From the data below, return the exact lines starting at the line containing "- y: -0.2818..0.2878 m" and ending at the line containing "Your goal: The", both included, and nothing else.

● ● ●

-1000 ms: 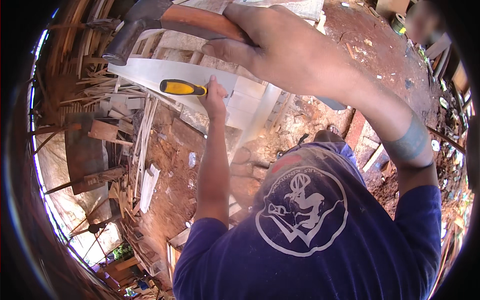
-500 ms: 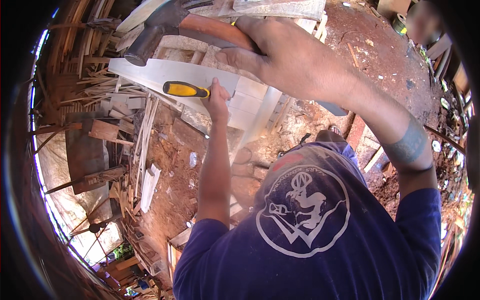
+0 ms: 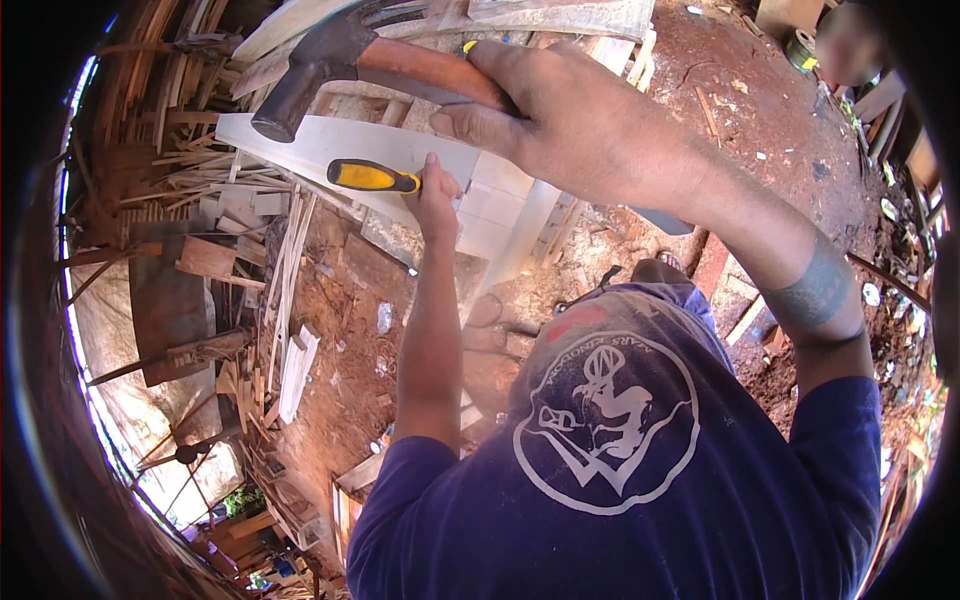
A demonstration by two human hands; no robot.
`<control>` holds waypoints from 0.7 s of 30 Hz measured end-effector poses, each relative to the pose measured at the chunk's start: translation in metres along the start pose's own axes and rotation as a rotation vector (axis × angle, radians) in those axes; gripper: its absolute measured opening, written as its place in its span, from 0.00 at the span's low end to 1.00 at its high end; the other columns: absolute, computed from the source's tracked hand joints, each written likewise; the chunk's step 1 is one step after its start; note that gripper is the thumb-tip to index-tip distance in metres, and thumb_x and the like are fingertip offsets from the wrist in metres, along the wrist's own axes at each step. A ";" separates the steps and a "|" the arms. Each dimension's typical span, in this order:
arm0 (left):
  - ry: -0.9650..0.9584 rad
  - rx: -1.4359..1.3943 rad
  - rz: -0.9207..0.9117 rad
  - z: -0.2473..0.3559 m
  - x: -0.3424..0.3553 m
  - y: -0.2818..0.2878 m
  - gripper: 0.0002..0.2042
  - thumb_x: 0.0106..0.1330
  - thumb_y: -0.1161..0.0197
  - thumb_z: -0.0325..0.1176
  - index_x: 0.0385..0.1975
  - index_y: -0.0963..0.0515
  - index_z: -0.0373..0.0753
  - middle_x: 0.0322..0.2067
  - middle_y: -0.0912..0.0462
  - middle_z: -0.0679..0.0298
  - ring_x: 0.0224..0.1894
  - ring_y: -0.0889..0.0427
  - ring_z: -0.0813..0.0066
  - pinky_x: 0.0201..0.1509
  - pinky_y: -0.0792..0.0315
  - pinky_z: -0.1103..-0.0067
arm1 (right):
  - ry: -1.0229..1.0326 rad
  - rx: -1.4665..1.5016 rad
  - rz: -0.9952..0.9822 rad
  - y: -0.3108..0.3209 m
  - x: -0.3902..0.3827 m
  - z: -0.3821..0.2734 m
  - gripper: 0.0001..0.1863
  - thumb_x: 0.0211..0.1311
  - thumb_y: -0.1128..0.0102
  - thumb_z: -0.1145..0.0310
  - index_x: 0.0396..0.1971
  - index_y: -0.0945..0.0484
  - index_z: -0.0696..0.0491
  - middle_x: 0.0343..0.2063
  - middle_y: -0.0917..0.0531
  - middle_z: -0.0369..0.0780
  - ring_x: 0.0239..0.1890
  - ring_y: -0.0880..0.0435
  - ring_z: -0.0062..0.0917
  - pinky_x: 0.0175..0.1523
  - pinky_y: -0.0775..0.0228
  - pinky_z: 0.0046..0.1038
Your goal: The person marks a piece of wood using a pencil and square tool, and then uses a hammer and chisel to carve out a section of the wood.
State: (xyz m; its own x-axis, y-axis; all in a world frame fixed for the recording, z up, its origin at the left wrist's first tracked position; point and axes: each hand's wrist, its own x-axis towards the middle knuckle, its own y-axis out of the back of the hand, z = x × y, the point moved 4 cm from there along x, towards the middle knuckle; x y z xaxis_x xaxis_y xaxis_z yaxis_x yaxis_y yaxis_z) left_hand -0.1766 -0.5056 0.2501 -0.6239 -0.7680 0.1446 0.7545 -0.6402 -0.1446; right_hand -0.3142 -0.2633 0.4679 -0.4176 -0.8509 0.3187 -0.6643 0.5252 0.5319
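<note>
My right hand (image 3: 575, 120) is closed round the wooden handle of a claw hammer (image 3: 440, 72). The hammer's dark metal head is raised at the upper left, nearer to the camera than the board below. My left hand (image 3: 435, 205) grips a chisel (image 3: 366, 176) with a yellow and black handle, low over a pale wooden board (image 3: 330, 138). The handle points left out of my fingers; the blade is mostly hidden by the hand. Pencil-like lines and a small dark notch show on the board beside my left hand.
Long timber pieces (image 3: 560, 15) lie beyond the board. Wood strips and offcuts (image 3: 215, 260) are heaped on the left. Shavings and litter cover the reddish dirt floor (image 3: 350, 290). A spool (image 3: 800, 50) stands at the far right, next to a blurred round patch.
The hammer and my right hand have shifted very slightly to the right and down. My left hand and the chisel stay in almost the same place.
</note>
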 end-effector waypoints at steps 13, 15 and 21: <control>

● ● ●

• [ANSWER BOX]
  - y: -0.2818..0.2878 m
  - gripper: 0.0002..0.2042
  - thumb_x: 0.0106..0.1330
  - thumb_y: -0.1161..0.0197
  - thumb_z: -0.0325..0.1176
  - index_x: 0.0385..0.1975
  - index_y: -0.0963..0.0515
  - index_z: -0.0373..0.0753
  - middle_x: 0.0322..0.2067
  - middle_y: -0.0912..0.0462
  - middle_z: -0.0679..0.0298
  - ring_x: 0.0224..0.1894
  - ring_y: -0.0889..0.0427
  - ring_z: -0.0813..0.0066
  - pinky_x: 0.0201..0.1509
  - pinky_y: -0.0792..0.0315
  - pinky_z: -0.1103..-0.0067
arm1 (right):
  - ry: -1.0229..1.0326 rad
  - rx: -1.4665..1.5016 rad
  - rz: -0.9952..0.9822 rad
  - y: -0.3108..0.3209 m
  - x: -0.3902..0.3827 m
  - z: -0.3821..0.2734 m
  - gripper: 0.0001..0.1863
  - thumb_x: 0.0211..0.1311
  - thumb_y: -0.1128..0.0102
  - thumb_z: -0.1145..0.0310
  - index_x: 0.0396..0.1971
  - index_y: -0.0945..0.0484
  - index_z: -0.0696..0.0491
  - middle_x: 0.0343..0.2063
  - middle_y: -0.0917..0.0531
  - middle_z: -0.0369..0.0780
  - ring_x: 0.0239..0.1890
  - ring_y: -0.0880..0.0435
  - ring_z: -0.0062..0.0917
  - pinky_x: 0.0175..0.1523
  - pinky_y: -0.0775..0.0228
  - pinky_z: 0.0046..0.1038
Your goal: The person marks a piece of wood using a pencil and square tool, and then uses a hammer and chisel to carve out a section of the wood.

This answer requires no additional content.